#  > Geral >  > Certificação >  >  Certificação CCNA = Garantia de emprego?

## emiranda

Boa noite amigos do fórum!

Há algumas semanas tenho pensado muito acerca da certificação CCNA, porém o meu temor é ralar muito para tirar a certificação e logo de pronto não conseguir um emprego com routing e switching Cisco.
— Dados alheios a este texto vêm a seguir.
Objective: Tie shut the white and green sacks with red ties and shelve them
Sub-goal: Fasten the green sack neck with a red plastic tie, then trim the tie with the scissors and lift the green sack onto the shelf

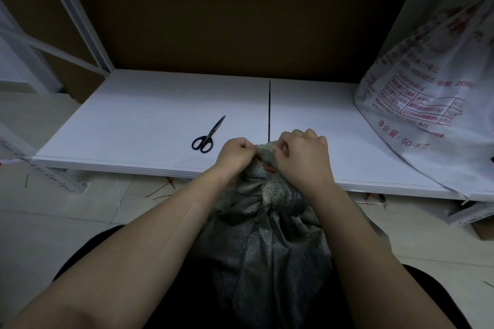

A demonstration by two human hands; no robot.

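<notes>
A grey-green woven sack [270, 243] stands between my knees on the floor, its neck gathered into a bunch at the shelf's front edge. My left hand [236, 153] and my right hand [302, 156] are both closed at that neck, one on each side. A thin red tie [268, 168] shows around the neck between my hands; each fist seems to grip one of its ends. A white sack with red print [427, 104] leans on the right end of the white shelf [149, 125].
Black scissors [207, 136] lie shut on the shelf, just left of my left hand. Cut red tie scraps [163, 187] litter the tiled floor under the shelf edge. White shelf uprights [72, 10] rise at the left; brown board backs the shelf.
</notes>
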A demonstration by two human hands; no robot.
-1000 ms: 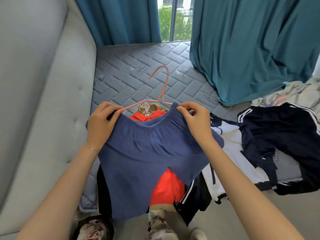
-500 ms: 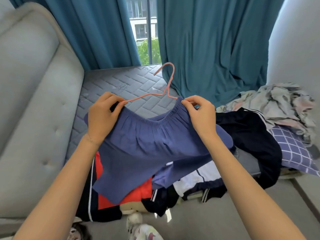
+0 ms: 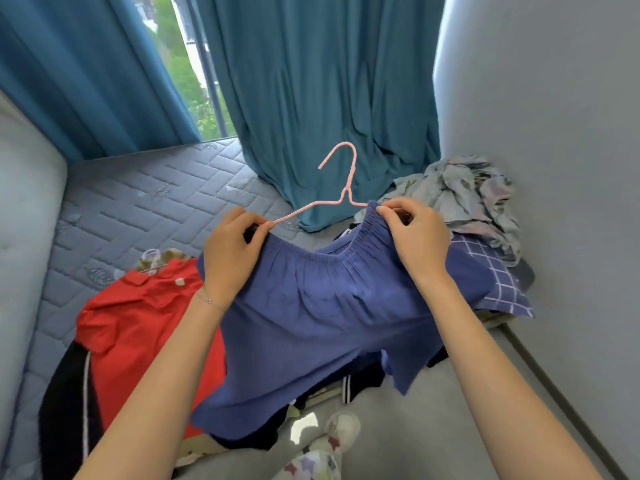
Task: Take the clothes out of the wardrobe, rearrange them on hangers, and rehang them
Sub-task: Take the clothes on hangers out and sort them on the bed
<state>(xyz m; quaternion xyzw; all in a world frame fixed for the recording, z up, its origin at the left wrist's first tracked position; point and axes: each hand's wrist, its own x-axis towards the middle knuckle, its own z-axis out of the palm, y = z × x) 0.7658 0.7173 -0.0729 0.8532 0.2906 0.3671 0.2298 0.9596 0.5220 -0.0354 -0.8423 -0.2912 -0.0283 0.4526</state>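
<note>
The blue shorts [image 3: 311, 306] hang in the air over the near edge of the bed [image 3: 156, 202], waistband uppermost, legs falling toward the floor. The waistband's long axis runs left to right and rises a little to the right, lying along the arms of the pink hanger [image 3: 347, 188]. The left hand [image 3: 230, 251] pinches the waistband's left end against the hanger's arm, and the right hand [image 3: 415, 237] pinches the right end, so both sets of fingers are closed on cloth. The hook stands up on the far side, between the hands but nearer the right one, so I judge that hand better placed to take it. No writing is readable; the tag on the red shirt [image 3: 138, 317] is too small.
</note>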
Atualmente trabalho como analista de suporte, tenho consciência que não vou conseguir ganhar mais do que já ganho continuando na minha atual função fato que me obriga a se certificar. 

A questão é: no cenário atual o profissional que tira CCNA é alguém com emprego garantido ou o fato da certificação ficar mofando é uma real possibilidade? 

Se não, há alguma certificação que quando obtida garante quase instantaneamente um emprego? 

Quanto ganha um CCNA recém certificado? 

De pronto agradeço à sincera opinião de todos!

----------


## biohazzard

Não! e não existe emprego garantido isto é coisa que seu pai seus avos viveram e tenta pregar esta ideia, tudo hoje é volátil, ccna nem de longe é garantia de emprego e bom salario, o que faz a diferença ter Faculdade, ter pos, ter N certificações itil v3, ccna, certificações Linux, e Microsoft, mikrotik e ubnt, não tem valor de mercado corporativo e muitos nem sabem o que é, estas seriam apenas um diferencial, estágios, e empregos anteriores e constante evolução do su conhecimento. Isto de garante ótimos empregos, mas não significa que seja estável, estabilidade hoje só posso ver em um lugar, concurso publico.

----------


## emiranda

> Não! e não existe emprego garantido isto é coisa que seu pai seus avos viveram e tenta pregar esta ideia, tudo hoje é volátil, ccna nem de longe é garantia de emprego e bom salario, o que faz a diferença ter Faculdade, ter pos, ter N certificações itil v3, ccna, certificações Linux, e Microsoft, mikrotik e ubnt, não tem valor de mercado corporativo e muitos nem sabem o que é, estas seriam apenas um diferencial, estágios, e empregos anteriores e constante evolução do su conhecimento. Isto de garante ótimos empregos, mas não significa que seja estável, estabilidade hoje só posso ver em um lugar, concurso publico.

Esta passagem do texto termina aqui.